PROBLEM DETAILS:
Transcribe all records, preserving every character.

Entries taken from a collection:

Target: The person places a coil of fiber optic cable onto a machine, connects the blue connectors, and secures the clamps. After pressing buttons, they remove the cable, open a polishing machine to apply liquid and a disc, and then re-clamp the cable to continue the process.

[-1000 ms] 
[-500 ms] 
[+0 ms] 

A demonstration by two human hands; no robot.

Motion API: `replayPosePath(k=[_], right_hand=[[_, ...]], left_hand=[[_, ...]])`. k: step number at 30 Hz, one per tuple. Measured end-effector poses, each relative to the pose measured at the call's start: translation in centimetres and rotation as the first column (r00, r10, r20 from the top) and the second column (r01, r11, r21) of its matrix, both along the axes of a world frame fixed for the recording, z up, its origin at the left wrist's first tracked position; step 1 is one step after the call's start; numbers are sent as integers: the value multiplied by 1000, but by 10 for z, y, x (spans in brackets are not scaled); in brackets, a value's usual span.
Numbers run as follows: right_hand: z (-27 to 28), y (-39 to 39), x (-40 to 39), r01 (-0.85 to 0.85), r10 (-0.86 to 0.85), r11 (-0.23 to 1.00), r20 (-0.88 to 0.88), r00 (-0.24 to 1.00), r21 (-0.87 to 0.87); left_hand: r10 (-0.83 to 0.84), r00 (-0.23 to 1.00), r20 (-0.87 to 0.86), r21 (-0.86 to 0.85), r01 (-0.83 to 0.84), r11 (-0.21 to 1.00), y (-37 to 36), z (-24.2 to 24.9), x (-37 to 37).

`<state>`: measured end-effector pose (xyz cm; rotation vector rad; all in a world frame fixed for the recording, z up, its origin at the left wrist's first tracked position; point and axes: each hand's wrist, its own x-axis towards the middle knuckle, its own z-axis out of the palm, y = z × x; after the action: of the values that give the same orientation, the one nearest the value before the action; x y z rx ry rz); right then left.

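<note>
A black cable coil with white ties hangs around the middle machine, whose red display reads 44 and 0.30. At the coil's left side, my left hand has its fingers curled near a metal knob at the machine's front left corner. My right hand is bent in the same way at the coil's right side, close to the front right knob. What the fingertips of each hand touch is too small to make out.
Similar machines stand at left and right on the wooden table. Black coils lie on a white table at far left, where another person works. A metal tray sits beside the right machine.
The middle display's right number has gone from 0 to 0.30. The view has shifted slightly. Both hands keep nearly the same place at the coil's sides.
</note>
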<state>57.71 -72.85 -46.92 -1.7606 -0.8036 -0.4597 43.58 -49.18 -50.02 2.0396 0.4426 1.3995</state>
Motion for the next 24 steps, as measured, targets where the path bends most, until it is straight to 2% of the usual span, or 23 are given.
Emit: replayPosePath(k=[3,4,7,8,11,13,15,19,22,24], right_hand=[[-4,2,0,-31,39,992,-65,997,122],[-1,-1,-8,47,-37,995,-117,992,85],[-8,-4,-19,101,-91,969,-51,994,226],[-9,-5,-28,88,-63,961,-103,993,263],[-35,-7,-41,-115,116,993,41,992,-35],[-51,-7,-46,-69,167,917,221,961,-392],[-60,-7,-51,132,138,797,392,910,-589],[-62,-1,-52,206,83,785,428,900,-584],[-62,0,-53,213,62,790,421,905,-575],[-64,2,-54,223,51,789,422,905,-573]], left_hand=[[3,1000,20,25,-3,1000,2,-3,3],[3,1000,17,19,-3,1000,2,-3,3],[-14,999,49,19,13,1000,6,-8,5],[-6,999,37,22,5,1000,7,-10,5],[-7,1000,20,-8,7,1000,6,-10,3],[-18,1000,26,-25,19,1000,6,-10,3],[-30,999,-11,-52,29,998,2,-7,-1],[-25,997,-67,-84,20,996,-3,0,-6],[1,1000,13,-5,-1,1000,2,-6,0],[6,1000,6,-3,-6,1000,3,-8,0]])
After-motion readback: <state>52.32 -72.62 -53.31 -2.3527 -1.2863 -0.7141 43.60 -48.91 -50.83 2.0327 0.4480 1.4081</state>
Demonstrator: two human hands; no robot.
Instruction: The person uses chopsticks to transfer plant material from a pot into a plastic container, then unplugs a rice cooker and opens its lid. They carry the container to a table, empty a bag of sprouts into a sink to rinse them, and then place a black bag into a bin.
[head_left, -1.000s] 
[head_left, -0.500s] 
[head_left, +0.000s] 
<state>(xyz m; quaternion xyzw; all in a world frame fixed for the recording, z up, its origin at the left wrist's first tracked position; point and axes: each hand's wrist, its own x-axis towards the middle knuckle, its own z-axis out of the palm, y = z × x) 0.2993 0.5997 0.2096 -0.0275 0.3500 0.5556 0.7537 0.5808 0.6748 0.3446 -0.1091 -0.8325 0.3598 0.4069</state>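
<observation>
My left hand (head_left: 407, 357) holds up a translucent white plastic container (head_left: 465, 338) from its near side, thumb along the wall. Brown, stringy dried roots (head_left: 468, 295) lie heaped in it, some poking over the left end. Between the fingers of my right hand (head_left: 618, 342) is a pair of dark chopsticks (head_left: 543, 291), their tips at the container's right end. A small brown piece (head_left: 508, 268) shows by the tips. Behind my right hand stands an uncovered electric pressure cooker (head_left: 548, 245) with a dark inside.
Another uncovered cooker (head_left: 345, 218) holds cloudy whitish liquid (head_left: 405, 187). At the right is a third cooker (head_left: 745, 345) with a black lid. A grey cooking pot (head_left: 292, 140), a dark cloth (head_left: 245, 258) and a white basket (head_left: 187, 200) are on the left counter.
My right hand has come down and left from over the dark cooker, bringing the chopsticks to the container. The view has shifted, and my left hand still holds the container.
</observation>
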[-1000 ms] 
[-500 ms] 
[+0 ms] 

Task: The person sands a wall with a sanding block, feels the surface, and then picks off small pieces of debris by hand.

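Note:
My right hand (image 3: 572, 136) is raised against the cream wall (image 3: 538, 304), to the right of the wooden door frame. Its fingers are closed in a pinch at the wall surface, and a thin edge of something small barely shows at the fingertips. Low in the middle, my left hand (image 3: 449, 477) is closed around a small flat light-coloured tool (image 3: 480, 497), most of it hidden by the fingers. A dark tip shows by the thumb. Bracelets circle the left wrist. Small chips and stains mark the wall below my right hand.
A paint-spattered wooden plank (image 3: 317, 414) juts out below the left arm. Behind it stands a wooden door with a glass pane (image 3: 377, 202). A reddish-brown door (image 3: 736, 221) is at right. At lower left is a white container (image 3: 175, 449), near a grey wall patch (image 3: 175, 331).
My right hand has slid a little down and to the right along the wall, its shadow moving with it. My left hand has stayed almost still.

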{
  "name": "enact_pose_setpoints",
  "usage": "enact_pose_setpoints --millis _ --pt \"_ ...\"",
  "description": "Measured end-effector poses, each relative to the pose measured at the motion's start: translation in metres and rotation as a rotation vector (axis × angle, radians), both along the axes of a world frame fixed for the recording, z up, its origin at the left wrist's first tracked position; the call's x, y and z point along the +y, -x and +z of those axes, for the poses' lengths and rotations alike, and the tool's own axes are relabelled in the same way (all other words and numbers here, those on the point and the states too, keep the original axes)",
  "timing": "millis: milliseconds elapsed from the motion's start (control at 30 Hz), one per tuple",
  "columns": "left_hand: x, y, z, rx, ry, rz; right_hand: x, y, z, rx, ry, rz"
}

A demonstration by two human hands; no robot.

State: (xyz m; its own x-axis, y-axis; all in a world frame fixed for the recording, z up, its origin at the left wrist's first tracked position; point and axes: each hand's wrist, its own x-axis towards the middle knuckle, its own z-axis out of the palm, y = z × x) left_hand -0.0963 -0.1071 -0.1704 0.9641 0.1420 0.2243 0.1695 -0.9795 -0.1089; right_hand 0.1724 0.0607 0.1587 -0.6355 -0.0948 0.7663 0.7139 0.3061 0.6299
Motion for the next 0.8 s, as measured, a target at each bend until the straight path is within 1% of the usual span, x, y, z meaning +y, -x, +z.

EXERCISE OUTPUT:
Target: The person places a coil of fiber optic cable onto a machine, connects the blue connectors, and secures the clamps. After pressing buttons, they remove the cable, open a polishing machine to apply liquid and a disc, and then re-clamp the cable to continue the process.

[-1000 ms] 
[-500 ms] 
[+0 ms] 

A demonstration by two human hands; no robot.

Motion API: `replayPosePath(k=[_], right_hand=[[_, ...]], left_hand=[[_, ...]])`. k: step number at 30 Hz, one per tuple. Measured end-effector poses, each relative to the pose measured at the call's start: translation in centimetres and rotation as the first column (r00, r10, r20 from the top) and the second column (r01, r11, r21) of its matrix, both along the axes of a world frame fixed for the recording, z up, its origin at the left wrist's first tracked position; step 1 is one step after the call's start; numbers are sent as integers: the value multiplied by 1000, but by 10 for z, y, x (spans in brackets are not scaled); in brackets, a value's usual span.
Numbers run as follows: right_hand: z (-27 to 28), y (-39 to 39), x (-40 to 39), r01 (-0.85 to 0.85), r10 (-0.86 to 0.85), r11 (-0.23 to 1.00), r20 (-0.88 to 0.88), r00 (-0.24 to 1.00), r21 (-0.87 to 0.87); left_hand: r10 (-0.83 to 0.84), r00 (-0.23 to 1.00), r20 (-0.87 to 0.86), r21 (-0.86 to 0.85), r01 (-0.83 to 0.84), r11 (-0.21 to 1.00), y (-37 to 36), z (-24.2 to 24.9), x (-37 to 37).

`<state>`: measured end-effector pose (xyz cm; rotation vector rad; all in a world frame fixed for the recording, z up, its origin at the left wrist's first tracked position; point and axes: each hand's wrist, its own x-axis towards the middle knuckle, its own z-axis out of the palm, y = z × x; after the action: of the values that give the same orientation, the one nearest the value before the action; x y z rx ry rz); right then left.

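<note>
A black cable coil with white ties hangs around the middle machine, whose red display reads 44 and 0.30. At the coil's left side, my left hand has its fingers curled near a metal knob at the machine's front left corner. My right hand is bent in the same way at the coil's right side, close to the front right knob. What the fingertips of each hand touch is too small to make out.
Similar machines stand at left and right on the wooden table. Black coils lie on a white table at far left, where another person works. A metal tray sits beside the right machine.
The middle display's right number has gone from 0 to 0.30. The view has shifted slightly. Both hands keep nearly the same place at the coil's sides.
</note>
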<state>57.71 -72.85 -46.92 -1.7606 -0.8036 -0.4597 43.58 -49.18 -50.02 2.0396 0.4426 1.3995</state>
Motion for the next 24 steps, as measured, targets where the path bends most, until it is straight to 2% of the usual span, or 23 are given.
Emit: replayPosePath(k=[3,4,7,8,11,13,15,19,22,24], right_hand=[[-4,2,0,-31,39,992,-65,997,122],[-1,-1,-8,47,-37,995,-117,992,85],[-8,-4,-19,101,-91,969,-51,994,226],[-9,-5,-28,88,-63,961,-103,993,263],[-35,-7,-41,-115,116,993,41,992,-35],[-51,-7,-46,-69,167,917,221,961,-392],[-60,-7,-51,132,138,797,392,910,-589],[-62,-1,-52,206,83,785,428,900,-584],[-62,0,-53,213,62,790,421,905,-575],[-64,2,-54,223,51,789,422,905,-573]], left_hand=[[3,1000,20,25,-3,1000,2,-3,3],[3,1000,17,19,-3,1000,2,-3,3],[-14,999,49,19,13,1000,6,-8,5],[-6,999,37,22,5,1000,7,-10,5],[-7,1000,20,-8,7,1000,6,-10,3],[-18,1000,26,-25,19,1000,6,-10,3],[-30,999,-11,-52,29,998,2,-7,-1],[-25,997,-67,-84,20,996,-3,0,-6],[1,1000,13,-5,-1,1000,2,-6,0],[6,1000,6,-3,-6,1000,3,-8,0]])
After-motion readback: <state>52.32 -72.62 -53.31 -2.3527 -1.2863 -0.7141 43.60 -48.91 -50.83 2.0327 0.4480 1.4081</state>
Demonstrator: two human hands; no robot.
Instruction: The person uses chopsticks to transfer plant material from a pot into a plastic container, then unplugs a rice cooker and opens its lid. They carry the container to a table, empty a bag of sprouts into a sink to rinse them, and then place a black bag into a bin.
[head_left, -1.000s] 
[head_left, -0.500s] 
[head_left, +0.000s] 
<state>(xyz m; quaternion xyzw; all in a world frame fixed for the recording, z up, its origin at the left wrist's first tracked position; point and axes: each hand's wrist, its own x-axis towards the middle knuckle, its own z-axis out of the palm, y = z × x) 0.2993 0.5997 0.2096 -0.0275 0.3500 0.5556 0.7537 0.5808 0.6748 0.3446 -0.1091 -0.8325 0.3598 0.4069</state>
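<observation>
My left hand (head_left: 407, 357) holds up a translucent white plastic container (head_left: 465, 338) from its near side, thumb along the wall. Brown, stringy dried roots (head_left: 468, 295) lie heaped in it, some poking over the left end. Between the fingers of my right hand (head_left: 618, 342) is a pair of dark chopsticks (head_left: 543, 291), their tips at the container's right end. A small brown piece (head_left: 508, 268) shows by the tips. Behind my right hand stands an uncovered electric pressure cooker (head_left: 548, 245) with a dark inside.
Another uncovered cooker (head_left: 345, 218) holds cloudy whitish liquid (head_left: 405, 187). At the right is a third cooker (head_left: 745, 345) with a black lid. A grey cooking pot (head_left: 292, 140), a dark cloth (head_left: 245, 258) and a white basket (head_left: 187, 200) are on the left counter.
My right hand has come down and left from over the dark cooker, bringing the chopsticks to the container. The view has shifted, and my left hand still holds the container.
</observation>
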[-1000 ms] 
[-500 ms] 
[+0 ms] 

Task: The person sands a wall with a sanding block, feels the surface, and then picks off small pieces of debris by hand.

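Note:
My right hand (image 3: 572, 136) is raised against the cream wall (image 3: 538, 304), to the right of the wooden door frame. Its fingers are closed in a pinch at the wall surface, and a thin edge of something small barely shows at the fingertips. Low in the middle, my left hand (image 3: 449, 477) is closed around a small flat light-coloured tool (image 3: 480, 497), most of it hidden by the fingers. A dark tip shows by the thumb. Bracelets circle the left wrist. Small chips and stains mark the wall below my right hand.
A paint-spattered wooden plank (image 3: 317, 414) juts out below the left arm. Behind it stands a wooden door with a glass pane (image 3: 377, 202). A reddish-brown door (image 3: 736, 221) is at right. At lower left is a white container (image 3: 175, 449), near a grey wall patch (image 3: 175, 331).
My right hand has slid a little down and to the right along the wall, its shadow moving with it. My left hand has stayed almost still.
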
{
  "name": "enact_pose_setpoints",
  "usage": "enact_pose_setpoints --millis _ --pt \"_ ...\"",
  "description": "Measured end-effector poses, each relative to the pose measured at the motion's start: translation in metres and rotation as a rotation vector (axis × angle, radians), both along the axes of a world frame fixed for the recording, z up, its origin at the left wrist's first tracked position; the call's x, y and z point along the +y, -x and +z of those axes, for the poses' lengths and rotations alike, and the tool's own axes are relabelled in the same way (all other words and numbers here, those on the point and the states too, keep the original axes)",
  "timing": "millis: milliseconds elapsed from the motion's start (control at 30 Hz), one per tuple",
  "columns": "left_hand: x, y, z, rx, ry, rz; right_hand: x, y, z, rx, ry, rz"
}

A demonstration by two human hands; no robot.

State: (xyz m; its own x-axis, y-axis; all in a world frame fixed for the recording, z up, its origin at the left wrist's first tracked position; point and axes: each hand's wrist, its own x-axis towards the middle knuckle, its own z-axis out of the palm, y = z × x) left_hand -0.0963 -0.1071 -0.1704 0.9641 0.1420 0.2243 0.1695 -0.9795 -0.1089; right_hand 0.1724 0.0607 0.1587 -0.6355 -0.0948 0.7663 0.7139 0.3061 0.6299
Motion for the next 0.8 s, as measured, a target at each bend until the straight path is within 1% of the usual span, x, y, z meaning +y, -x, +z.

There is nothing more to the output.